Intrépido como o protagonista de "Crocodilo Dundee", o biólogo Ricardo Freitas captura um jacaré no meio da noite usando um laço amarrado na ponta de uma vara e o traz para dentro de seu pequeno barco de madeira.
Sem titubear diante dos dentes afiados do réptil, Freitas, de 44 anos, o segura pelo focinho, que amarra com fita isolante para poder examiná-lo sem correr riscos.
O animal, de 1,5 metro, vive na zona oeste do Rio de Janeiro, na lagoa de Jacarepaguá, cujo nome em tupi-guarani significa "Vale dos Jacarés".
Mas há décadas este local deixou de ser um vale bucólico com vegetação exuberante.
Ao redor da lagoa, onde deságua o esgoto de dezenas de milhares de habitantes, foram construídos inúmeros prédios residenciais.
Um forte cheiro ruim emana da água esverdeada.
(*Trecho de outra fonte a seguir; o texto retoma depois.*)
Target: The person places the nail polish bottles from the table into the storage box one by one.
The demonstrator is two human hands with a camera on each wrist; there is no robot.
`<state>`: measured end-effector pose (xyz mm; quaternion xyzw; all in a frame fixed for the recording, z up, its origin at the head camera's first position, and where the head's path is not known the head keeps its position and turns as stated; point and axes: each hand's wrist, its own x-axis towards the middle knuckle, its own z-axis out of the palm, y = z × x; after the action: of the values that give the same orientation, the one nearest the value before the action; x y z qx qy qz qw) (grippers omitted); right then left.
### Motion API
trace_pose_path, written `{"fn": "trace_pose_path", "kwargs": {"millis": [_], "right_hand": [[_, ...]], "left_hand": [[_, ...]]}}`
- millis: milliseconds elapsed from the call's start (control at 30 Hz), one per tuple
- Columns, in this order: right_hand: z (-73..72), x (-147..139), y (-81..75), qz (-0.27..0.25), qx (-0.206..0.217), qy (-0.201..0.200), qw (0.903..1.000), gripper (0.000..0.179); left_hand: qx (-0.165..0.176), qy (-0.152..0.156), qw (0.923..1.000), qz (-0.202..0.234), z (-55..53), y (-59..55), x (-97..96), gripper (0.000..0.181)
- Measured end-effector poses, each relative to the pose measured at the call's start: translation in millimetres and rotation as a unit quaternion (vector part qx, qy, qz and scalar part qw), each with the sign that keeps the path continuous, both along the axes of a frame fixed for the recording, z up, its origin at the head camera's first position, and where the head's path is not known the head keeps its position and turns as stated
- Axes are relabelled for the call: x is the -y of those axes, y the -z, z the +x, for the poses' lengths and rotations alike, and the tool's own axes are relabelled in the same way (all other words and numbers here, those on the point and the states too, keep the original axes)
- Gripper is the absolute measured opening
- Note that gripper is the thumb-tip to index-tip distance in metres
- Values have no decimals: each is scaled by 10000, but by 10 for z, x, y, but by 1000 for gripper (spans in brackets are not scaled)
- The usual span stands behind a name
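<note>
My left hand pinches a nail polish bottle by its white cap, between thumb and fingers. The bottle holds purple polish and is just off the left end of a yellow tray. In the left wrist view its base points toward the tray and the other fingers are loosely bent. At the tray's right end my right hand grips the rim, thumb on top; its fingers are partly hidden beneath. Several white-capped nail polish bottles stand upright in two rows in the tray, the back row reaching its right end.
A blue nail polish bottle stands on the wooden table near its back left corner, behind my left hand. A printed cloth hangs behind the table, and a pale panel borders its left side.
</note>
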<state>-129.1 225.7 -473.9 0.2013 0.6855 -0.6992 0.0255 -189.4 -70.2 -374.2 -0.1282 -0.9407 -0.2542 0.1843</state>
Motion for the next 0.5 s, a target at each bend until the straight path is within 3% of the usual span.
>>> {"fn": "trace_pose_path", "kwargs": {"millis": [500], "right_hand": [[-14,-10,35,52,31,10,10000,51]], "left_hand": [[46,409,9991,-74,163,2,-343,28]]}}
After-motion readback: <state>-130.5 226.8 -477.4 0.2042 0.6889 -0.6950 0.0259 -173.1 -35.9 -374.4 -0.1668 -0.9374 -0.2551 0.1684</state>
Em frente ao bote de Ricardo Freitas veem-se os edifícios da antiga vila olímpica dos Jogos Olímpicos de 2016.
O biólogo é categórico: com a expansão urbana e sua consequente contaminação, o jacaré encontrado em Jacarepaguá é uma espécie "ameaçada de extinção".
Camisinha no estômago
Segundo suas estimativas, na região vivem cerca de 5.000 jacarés-de-papo-amarelo, cujo nome científico é Caiman Latirostris.
Os maiores podem passar de três metros de comprimento.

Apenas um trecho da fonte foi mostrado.